Over the past year, Americans like you submitted four million comments to the FCC and made tens of thousands of phone calls to Congress and to individual phone lines at the FCC. Allies occupied the FCC's front lawn and blocked the FCC chairman's driveway. Civil rights organizers shaped public opinion by telling personal stories, not relying on corporate media.
We rallied outside FCC field offices that never hear from the public. We shared our stories—of artists, entrepreneurs, teachers, parents who rely on an equal playing field online for our livelihoods and to make a difference in the world. We called on President Obama to fulfill his promise to protect Net Neutrality—and he did.
President Obama sided with us for reclassification. Now the FCC is siding with us.
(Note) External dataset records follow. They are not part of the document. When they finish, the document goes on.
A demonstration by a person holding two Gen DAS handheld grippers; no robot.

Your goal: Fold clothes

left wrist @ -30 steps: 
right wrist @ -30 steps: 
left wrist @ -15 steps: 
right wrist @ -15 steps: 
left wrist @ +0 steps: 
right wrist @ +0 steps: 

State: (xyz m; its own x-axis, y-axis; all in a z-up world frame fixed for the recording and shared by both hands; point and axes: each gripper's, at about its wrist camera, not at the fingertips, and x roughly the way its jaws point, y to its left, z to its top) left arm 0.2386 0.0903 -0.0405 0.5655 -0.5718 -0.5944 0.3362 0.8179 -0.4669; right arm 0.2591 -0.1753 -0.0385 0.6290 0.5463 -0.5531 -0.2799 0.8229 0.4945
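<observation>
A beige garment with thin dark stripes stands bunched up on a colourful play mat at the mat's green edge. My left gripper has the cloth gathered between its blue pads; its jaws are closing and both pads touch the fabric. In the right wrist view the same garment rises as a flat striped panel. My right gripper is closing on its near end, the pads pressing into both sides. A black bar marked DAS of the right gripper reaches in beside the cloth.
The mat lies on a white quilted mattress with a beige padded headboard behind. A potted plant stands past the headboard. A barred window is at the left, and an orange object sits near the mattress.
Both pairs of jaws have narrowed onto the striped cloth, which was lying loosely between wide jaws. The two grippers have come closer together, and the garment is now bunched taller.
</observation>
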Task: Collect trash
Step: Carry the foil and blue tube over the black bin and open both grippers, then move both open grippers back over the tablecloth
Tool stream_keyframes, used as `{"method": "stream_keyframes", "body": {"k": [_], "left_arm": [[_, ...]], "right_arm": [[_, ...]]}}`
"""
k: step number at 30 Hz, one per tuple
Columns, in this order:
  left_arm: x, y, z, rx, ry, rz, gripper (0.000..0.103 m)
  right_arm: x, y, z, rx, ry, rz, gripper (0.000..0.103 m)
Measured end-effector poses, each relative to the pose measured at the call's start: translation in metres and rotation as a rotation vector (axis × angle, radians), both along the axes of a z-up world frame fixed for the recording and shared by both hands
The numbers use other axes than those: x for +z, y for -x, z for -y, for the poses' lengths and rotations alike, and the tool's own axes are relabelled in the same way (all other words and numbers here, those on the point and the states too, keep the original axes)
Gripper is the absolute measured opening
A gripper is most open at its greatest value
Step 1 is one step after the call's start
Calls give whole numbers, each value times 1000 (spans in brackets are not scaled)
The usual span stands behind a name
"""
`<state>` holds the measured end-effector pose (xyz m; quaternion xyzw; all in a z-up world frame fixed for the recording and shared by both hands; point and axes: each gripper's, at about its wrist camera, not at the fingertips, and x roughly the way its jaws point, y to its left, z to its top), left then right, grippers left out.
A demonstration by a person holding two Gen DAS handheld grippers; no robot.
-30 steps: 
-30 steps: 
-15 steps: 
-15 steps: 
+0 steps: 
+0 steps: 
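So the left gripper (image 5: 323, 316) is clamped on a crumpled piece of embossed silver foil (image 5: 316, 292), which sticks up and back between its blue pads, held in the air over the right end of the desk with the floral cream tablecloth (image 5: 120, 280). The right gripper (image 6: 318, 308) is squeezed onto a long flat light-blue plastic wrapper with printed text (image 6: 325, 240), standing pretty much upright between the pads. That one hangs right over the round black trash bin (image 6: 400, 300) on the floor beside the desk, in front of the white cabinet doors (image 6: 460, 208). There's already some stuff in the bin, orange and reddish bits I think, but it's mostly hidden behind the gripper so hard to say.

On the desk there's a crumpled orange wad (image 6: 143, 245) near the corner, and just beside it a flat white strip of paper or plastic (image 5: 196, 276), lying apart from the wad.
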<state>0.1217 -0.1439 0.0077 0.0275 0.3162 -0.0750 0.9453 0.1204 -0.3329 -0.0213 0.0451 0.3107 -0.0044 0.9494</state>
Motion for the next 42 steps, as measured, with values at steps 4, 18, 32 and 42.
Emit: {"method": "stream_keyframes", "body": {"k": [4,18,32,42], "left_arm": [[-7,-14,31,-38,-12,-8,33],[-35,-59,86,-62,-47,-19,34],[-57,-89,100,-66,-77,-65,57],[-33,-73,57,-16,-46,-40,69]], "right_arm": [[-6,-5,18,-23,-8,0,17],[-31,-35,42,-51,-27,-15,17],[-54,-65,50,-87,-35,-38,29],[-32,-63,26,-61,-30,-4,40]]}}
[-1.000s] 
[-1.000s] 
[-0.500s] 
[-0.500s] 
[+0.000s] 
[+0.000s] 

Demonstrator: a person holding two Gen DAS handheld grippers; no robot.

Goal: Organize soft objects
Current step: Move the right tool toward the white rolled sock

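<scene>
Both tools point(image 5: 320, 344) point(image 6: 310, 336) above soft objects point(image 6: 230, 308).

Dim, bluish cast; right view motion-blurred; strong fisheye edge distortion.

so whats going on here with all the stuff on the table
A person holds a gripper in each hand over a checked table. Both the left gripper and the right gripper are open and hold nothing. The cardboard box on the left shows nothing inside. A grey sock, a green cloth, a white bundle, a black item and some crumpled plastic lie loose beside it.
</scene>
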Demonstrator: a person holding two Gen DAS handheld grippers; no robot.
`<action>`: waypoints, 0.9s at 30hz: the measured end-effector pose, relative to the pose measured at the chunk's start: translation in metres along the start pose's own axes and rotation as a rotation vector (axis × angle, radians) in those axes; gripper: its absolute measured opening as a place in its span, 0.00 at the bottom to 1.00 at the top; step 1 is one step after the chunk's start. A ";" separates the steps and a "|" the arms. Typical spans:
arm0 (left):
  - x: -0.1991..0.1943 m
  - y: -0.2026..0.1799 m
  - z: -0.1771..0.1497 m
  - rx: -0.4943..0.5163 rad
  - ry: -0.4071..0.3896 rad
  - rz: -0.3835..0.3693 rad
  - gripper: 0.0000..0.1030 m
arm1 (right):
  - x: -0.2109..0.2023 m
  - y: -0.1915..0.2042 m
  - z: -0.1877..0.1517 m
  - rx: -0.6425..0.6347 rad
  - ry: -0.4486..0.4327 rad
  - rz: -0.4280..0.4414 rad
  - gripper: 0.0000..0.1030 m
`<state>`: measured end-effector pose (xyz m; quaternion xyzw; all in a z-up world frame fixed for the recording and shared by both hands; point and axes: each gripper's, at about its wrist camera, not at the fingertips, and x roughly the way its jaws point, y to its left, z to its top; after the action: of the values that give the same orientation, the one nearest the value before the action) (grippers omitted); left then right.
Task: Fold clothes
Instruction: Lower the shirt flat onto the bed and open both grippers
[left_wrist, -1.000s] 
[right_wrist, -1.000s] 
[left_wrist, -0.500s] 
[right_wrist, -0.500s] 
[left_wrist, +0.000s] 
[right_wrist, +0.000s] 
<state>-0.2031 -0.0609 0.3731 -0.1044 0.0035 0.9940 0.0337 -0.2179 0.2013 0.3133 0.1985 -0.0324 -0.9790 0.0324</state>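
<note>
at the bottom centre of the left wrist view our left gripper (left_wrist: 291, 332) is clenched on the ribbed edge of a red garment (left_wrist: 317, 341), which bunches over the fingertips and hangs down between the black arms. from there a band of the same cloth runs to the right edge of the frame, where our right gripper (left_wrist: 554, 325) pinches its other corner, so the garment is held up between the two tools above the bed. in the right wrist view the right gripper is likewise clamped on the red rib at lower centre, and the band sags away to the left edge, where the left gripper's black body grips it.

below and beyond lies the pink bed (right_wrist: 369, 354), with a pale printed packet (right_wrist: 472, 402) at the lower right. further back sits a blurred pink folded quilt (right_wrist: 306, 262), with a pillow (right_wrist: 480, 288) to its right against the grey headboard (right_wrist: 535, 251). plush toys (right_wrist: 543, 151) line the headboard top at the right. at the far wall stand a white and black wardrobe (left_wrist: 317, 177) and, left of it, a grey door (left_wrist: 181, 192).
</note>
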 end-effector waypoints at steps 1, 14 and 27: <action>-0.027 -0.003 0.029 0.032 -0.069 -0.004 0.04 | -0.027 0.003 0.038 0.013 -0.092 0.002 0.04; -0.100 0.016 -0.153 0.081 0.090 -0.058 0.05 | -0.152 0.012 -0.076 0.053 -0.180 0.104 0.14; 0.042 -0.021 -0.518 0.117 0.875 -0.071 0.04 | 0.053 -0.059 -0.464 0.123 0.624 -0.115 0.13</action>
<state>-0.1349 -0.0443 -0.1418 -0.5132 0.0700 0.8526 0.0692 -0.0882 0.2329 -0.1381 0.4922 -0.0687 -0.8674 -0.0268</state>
We've won.
Congress will try to undo this, but we'll keep fighting, and we'll keep winning.
Net Neutrality is fundamental to the ability of grassroots activists to create their own media when mainstream corporate media ignores our stories. When our community wins something like this, it's important to take a moment to celebrate. And when government agencies and politicians stand with us, it's important to thank them.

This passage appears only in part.